The crypto market’s rapid decline raises questions about its role as either a speculative asset or a hedge against inflation and recession. Despite hopes that crypto could act as a risk hedge, the recent crash suggests it remains a speculative investment.

Since the downturn, the crypto market has seen its largest three-day sell-off in nearly a year, losing over $500 billion in market value. According to CoinGlass data, this bloodbath wiped out more than $1 billion in leveraged positions within the last 24 hours, including $365 million in Bitcoin and $348 million in Ether.

Khushboo Khullar of Lightning Ventures, speaking to Bloomberg, argued that the crypto sell-off is part of a broader liquidity panic as traders rush to cover margin calls. Khullar views this as a temporary sell-off, presenting a potential buying opportunity.

Josh Gilbert, an eToro market analyst, supports Khullar’s perspective, suggesting that the expected Federal Reserve rate cuts could benefit crypto assets. “Crypto assets have sold off, but many investors will see an opportunity. We see Federal Reserve rate cuts, which are now likely to come sharper than expected, as hugely positive for crypto assets,” Gilbert told Coindesk.
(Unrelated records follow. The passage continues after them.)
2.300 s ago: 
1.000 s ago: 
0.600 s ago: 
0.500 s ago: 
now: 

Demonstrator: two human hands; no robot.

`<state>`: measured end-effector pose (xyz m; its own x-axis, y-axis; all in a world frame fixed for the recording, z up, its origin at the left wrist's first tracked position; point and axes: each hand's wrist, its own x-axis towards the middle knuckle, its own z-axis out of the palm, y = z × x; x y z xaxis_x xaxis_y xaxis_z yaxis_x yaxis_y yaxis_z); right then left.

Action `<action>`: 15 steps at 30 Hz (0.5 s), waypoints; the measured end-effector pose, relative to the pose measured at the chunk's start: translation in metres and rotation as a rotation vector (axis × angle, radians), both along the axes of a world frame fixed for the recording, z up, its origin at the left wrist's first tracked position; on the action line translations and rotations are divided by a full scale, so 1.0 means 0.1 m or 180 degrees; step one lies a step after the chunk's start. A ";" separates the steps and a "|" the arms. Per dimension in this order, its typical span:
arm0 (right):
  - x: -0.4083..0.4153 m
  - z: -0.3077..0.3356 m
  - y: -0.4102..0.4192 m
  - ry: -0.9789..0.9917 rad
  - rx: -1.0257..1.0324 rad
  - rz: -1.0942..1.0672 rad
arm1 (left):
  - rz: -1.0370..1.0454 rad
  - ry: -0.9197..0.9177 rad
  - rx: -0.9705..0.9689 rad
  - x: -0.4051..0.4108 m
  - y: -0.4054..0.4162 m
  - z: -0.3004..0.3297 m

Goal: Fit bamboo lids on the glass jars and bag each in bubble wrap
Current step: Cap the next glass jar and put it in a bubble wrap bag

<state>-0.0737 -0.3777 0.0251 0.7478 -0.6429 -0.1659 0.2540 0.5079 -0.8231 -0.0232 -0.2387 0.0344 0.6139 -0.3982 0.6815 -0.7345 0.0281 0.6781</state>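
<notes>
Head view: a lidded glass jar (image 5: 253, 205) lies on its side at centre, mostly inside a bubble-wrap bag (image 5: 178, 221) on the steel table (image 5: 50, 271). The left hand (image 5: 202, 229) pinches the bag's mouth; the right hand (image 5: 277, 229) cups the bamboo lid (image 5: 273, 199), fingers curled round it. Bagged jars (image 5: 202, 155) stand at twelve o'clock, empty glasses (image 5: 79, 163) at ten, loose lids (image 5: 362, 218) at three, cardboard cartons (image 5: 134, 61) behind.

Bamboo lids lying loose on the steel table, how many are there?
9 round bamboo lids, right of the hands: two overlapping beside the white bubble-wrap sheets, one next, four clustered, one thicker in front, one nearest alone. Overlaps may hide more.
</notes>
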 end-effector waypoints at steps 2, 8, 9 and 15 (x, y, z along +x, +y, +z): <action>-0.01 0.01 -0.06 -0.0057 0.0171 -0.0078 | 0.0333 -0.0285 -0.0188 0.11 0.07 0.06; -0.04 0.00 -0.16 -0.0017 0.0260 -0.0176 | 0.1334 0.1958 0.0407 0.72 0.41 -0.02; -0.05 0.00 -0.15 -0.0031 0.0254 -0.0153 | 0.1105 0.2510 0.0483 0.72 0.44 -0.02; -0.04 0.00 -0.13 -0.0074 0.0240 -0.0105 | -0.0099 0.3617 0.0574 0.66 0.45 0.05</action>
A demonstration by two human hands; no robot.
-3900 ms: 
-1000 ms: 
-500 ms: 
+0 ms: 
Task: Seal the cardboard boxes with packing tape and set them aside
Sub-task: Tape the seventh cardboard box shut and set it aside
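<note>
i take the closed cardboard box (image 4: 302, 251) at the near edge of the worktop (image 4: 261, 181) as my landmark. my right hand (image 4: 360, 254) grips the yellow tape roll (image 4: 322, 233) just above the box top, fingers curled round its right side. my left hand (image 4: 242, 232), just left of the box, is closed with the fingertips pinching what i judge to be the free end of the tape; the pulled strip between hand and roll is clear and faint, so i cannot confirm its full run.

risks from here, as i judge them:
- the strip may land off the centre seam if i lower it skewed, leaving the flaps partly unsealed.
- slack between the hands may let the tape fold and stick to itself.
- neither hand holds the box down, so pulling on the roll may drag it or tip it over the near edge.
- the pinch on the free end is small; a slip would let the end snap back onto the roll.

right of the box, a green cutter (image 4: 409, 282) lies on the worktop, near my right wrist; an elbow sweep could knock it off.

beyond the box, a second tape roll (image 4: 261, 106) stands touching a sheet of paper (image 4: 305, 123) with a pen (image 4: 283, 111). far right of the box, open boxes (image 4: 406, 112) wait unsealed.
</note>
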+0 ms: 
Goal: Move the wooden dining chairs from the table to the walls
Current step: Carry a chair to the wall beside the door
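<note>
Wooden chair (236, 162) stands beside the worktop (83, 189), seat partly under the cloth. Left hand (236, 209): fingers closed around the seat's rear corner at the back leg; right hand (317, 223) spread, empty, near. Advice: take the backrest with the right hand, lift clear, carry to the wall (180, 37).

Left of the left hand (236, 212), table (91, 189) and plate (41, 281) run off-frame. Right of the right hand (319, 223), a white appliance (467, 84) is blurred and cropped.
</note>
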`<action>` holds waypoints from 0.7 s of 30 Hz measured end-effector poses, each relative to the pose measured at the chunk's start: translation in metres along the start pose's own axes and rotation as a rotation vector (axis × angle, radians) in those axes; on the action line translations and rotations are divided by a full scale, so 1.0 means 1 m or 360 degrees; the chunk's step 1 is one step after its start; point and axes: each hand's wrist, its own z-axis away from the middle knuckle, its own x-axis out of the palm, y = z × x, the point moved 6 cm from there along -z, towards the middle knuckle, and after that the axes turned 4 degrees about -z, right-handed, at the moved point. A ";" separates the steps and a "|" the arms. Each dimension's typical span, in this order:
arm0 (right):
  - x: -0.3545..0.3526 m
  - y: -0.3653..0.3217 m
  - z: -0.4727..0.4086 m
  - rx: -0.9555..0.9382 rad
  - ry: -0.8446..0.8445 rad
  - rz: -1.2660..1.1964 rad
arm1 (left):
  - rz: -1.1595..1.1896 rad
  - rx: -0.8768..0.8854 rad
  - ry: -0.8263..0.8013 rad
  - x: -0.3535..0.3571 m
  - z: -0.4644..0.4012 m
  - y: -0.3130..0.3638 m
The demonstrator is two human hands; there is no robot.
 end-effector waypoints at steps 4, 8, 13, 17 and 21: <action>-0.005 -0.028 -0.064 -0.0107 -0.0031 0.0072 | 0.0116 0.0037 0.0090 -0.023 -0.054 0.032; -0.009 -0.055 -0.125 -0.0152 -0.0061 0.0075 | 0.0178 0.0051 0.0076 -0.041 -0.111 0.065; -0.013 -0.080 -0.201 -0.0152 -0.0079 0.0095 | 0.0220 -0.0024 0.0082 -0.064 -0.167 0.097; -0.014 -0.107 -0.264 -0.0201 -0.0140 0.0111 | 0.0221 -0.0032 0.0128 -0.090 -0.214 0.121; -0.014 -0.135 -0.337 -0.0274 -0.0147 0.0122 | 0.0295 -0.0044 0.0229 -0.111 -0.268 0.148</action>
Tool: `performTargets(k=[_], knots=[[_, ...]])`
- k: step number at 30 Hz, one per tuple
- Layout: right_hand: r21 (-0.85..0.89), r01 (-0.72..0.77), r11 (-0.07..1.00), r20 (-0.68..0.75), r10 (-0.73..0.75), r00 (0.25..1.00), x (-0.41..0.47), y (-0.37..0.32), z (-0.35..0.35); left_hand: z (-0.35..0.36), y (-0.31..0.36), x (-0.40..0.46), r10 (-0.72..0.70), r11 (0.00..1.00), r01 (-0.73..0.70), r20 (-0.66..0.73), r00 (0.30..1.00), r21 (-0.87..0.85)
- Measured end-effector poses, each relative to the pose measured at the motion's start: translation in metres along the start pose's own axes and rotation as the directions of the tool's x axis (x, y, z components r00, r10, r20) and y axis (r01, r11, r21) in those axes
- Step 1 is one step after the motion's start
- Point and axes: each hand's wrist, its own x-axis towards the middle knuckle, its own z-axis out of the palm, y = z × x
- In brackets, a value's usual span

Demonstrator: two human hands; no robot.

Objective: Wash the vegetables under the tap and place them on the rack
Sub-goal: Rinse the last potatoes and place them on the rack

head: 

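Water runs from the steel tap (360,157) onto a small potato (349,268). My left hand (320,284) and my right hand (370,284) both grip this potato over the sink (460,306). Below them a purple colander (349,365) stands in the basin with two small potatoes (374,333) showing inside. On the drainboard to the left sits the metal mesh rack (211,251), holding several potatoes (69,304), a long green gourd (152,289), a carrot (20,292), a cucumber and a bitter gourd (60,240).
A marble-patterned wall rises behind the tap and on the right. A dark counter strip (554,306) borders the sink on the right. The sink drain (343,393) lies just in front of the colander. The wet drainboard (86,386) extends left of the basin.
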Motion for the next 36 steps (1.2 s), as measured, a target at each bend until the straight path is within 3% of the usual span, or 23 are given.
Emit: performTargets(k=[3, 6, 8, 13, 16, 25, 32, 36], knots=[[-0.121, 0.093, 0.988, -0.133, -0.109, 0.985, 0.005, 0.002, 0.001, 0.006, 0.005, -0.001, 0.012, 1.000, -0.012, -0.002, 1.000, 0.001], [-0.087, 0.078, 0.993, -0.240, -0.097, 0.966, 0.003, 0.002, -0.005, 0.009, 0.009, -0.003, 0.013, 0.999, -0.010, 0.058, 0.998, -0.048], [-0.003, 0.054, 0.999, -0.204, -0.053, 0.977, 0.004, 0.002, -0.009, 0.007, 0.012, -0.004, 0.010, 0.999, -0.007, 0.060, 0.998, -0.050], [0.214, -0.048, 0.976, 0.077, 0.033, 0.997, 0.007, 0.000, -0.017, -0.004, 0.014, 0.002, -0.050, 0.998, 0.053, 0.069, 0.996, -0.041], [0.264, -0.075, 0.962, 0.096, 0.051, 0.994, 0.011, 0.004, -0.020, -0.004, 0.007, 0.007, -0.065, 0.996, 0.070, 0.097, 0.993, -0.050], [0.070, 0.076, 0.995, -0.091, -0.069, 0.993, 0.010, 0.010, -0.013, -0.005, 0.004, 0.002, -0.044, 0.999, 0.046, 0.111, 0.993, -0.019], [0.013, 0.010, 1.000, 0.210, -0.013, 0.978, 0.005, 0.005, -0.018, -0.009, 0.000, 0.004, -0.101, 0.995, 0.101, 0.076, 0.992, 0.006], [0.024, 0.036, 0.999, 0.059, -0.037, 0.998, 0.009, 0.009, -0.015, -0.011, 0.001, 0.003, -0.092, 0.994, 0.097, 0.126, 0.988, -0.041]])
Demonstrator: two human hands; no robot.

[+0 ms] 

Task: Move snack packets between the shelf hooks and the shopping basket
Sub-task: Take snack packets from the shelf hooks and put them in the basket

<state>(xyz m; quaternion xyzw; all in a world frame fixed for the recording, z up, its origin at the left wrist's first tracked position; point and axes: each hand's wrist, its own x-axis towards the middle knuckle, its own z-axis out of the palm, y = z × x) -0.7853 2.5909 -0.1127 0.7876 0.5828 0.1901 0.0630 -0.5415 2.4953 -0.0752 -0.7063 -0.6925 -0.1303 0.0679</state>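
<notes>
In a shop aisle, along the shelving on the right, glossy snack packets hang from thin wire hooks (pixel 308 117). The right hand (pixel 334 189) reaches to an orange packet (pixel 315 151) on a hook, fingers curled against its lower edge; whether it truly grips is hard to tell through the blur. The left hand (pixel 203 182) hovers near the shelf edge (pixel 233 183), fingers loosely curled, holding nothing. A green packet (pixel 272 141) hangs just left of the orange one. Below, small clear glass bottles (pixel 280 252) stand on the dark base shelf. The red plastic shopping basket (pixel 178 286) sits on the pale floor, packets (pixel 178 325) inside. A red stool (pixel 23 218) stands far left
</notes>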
Despite the recent volatility, crypto continues to make strides toward mainstream acceptance. Notably, Morgan Stanley will allow its advisors to offer Bitcoin ETFs starting Wednesday. This follows more than half a year after the introduction of the first Bitcoin ETF. The investment bank will enable over 15,000 of its financial advisors to sell BlackRock’s IBIT and Fidelity’s FBTC. This move is seen as a significant step toward the “mainstreamization” of crypto, given the lengthy regulatory and company processes in major investment banks.

The recent crypto market downturn highlights its volatility and the broader economic concerns affecting all risk assets. While some analysts see the current situation as a temporary sell-off and a buying opportunity, others caution against the speculative nature of crypto. As the market evolves, its role as a mainstream alternative asset continues to grow, marked by increasing institutional acceptance and new investment opportunities.